* **PROBLEM TO WORK ON**
The expected output is a copy of every line in the records with the string "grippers".

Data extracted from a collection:

::::::::::

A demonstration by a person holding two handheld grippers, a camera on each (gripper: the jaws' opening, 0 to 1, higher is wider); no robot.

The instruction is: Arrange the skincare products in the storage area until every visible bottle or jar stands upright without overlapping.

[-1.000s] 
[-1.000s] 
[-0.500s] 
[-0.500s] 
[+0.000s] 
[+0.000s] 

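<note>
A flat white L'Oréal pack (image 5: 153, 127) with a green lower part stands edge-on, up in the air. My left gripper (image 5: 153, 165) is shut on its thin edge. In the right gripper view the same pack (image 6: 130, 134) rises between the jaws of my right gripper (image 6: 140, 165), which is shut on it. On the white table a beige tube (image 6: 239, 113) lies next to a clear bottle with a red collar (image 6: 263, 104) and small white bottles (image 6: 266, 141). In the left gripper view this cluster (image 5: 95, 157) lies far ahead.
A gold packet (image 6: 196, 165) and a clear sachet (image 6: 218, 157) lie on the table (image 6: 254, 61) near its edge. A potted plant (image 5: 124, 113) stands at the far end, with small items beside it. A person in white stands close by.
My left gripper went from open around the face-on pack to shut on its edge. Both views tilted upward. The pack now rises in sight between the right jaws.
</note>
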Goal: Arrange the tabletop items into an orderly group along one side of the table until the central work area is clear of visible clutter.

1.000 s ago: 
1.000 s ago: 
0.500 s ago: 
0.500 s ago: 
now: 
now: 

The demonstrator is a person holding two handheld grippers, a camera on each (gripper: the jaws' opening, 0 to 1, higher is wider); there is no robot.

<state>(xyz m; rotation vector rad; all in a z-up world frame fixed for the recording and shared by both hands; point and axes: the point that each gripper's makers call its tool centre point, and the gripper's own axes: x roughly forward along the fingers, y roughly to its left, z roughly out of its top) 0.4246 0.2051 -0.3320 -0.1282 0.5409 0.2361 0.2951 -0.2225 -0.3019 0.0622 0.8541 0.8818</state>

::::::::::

* **ANSWER**
A demonstration by a person holding two handheld grippers, a camera on each (gripper: the jaws' opening, 0 to 1, higher is wider); no robot.
The demonstrator is a person holding two handheld grippers, a camera on each (gripper: the jaws' opening, 0 to 1, higher is wider); there is no robot.

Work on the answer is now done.